Luís Mário Nunes

CEO da ComprarCasa Portugal

Opinião

Inteligência Moral: o terceiro pilar do Ser Humano

23 Abril, 2025 · 15:14

A inteligência emocional e financeira são importantes, mas, na realidade, não basta saber gerir o que sentimos, ou mesmo garantir uma almofada financeira. Para o bem-estar autêntico – aquele que se sustenta para além de picos de sucesso ou solavancos emocionais – precisamos de uma terceira camada: uma inteligência mais profunda e menos conhecida:  a inteligência moral.

Podemos ser emocionalmente equilibrados e financeiramente estáveis e ainda vivermos longe do que realmente importa. De uma dimensão mais essencial.

É por isso que partilho um modelo mais completo. Um sistema operacional com três núcleos interconectados:


  • A Inteligência emocional (IE), que nos permite regular as nossas emoções.

  • A inteligência financeira (IF), que nos permite sobreviver num mundo onde o dinheiro é o novo oxigénio e, sem ele, sufocamos.

  • E inteligência moral (IM) que nos permite orientarmo-nos, dar sentido às nossas vidas e construir os nossos próprios critérios num mundo tão polarizado como o de hoje.


Sem o primeiro, teremos dificuldade em construir relacionamentos e viveremos em conflito permanente. Sem o segundo, andaremos angustiados e permanentemente preocupados. E sem o terceiro… sentir-nos-emos vazios e viveremos permanentemente insatisfeitos.

A inteligência moral é uma terminologia que, talvez, poucas pessoas conheçam, apesar de ser essencial para alcançar um bem-estar mais sustentável. Nas linhas seguintes tentaremos analisar porque precisamos não só de desenvolver a nossa inteligência emocional e financeira, mas também a inteligência moral, para nos sentirmos verdadeiramente realizados.


"A inteligência moral não é uma habilidade que se adquire através de um MBA, nem aparece nas ofertas de emprego como um requisito desejável para os candidatos."


Temos tudo, mas ainda nos sentimos vazios por dentro.

Habituámo-nos a falar de bem-estar como se de uma fórmula de laboratório se tratasse.
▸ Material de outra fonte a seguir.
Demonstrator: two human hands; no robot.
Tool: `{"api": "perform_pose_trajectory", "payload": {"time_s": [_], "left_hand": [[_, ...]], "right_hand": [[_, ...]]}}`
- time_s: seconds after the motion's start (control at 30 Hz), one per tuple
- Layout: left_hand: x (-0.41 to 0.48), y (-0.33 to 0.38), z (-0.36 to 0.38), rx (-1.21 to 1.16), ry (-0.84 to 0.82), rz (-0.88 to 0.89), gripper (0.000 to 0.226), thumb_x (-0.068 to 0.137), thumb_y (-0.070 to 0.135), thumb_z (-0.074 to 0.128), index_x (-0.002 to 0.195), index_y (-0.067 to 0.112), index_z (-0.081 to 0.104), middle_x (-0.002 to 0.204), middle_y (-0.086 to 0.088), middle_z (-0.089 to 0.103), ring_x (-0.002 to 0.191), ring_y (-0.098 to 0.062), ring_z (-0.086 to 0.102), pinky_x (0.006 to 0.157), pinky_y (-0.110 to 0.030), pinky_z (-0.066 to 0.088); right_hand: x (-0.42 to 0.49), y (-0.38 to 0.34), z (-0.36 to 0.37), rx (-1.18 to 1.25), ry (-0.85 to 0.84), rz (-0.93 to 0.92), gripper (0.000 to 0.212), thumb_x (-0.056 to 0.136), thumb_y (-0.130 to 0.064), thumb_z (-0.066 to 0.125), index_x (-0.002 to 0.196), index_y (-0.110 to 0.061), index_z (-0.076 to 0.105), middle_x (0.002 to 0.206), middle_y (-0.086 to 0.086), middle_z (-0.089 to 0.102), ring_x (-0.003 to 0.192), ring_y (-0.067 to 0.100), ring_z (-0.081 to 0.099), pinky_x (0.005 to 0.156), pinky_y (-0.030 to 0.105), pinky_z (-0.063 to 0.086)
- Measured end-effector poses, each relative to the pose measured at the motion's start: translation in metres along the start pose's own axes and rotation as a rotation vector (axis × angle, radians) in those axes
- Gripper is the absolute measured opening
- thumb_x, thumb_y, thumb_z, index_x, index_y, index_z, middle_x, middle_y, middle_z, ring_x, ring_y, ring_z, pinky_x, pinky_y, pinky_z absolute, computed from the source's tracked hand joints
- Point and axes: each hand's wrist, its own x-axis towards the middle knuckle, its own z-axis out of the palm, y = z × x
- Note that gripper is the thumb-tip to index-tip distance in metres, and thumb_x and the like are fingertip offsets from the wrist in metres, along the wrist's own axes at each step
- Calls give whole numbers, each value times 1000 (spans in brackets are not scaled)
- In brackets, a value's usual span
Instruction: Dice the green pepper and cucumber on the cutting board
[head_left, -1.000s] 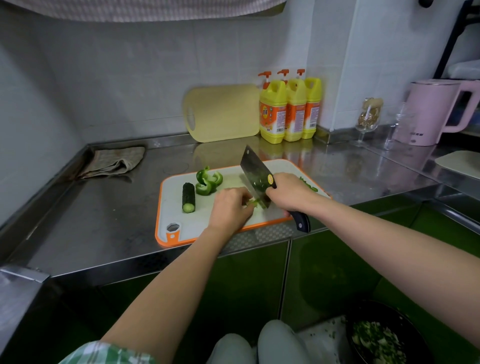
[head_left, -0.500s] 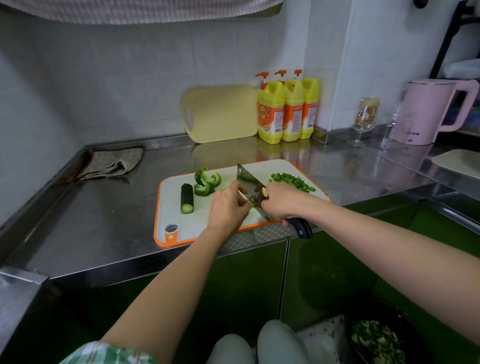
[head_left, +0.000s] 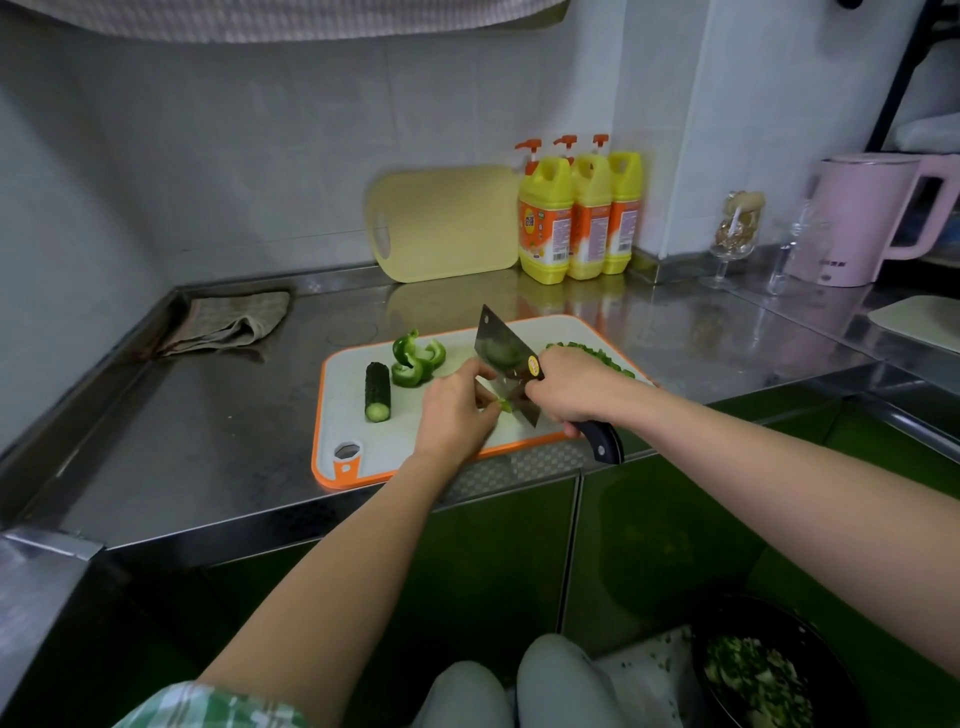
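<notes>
Cleaver (head_left: 500, 354) higher than before, steel counter (head_left: 208, 441)

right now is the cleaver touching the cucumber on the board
Apart. The head view shows the cleaver held in the right hand, with pepper strips and bare cutting board between it and the cucumber.

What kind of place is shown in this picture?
Most likely a home kitchen: a steel counter with a cutting board of vegetables, three dish soap bottles by the tiled wall, and a pink kettle.
</notes>
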Motion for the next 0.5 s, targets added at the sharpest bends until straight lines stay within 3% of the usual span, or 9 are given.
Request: {"api": "perform_pose_trajectory", "payload": {"time_s": [0.2,0.4,0.5], "left_hand": [[0,2,0,5,-2,2,30,76,2,68,104,14,64,74,2,73,70,-9,64,67,-18,42],[2,0,-1,-9,-12,-6,26,74,3,70,97,14,65,72,3,72,70,-10,66,72,-25,50],[2,0,0,0,-26,-2,24,75,5,69,97,14,67,75,2,73,73,-12,67,75,-28,52]], "right_hand": [[-2,-4,7,-18,-42,1,5,94,-5,39,98,-4,43,74,19,63,43,22,57,44,26,48],[10,-4,16,-8,-23,33,7,96,-8,41,95,-2,44,72,17,61,45,23,59,43,25,48],[16,-3,16,-16,44,14,12,96,-10,42,90,-3,49,75,14,63,61,29,64,56,31,53]]}}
Durma oito horas, pratique exercício três vezes por semana, alimente-se de forma saudável, medite dez minutos por dia, saiba dizer não, trabalhe com propósito, tenha tempo para si. A lista é interminável. Às vezes, parece uma corrida de longa distância para nos tornarmos a melhor versão de nós mesmos, mesmo que ninguém saiba realmente o que isso significa. Toda uma indústria de bem-estar foi gerada que promete equilíbrio emocional, abundância financeira e uma vida gratificante se seguirmos os passos certos.

Por mais que falemos de bem-estar. Por mais que a economia melhore. As pessoas ainda se sentem incompletas.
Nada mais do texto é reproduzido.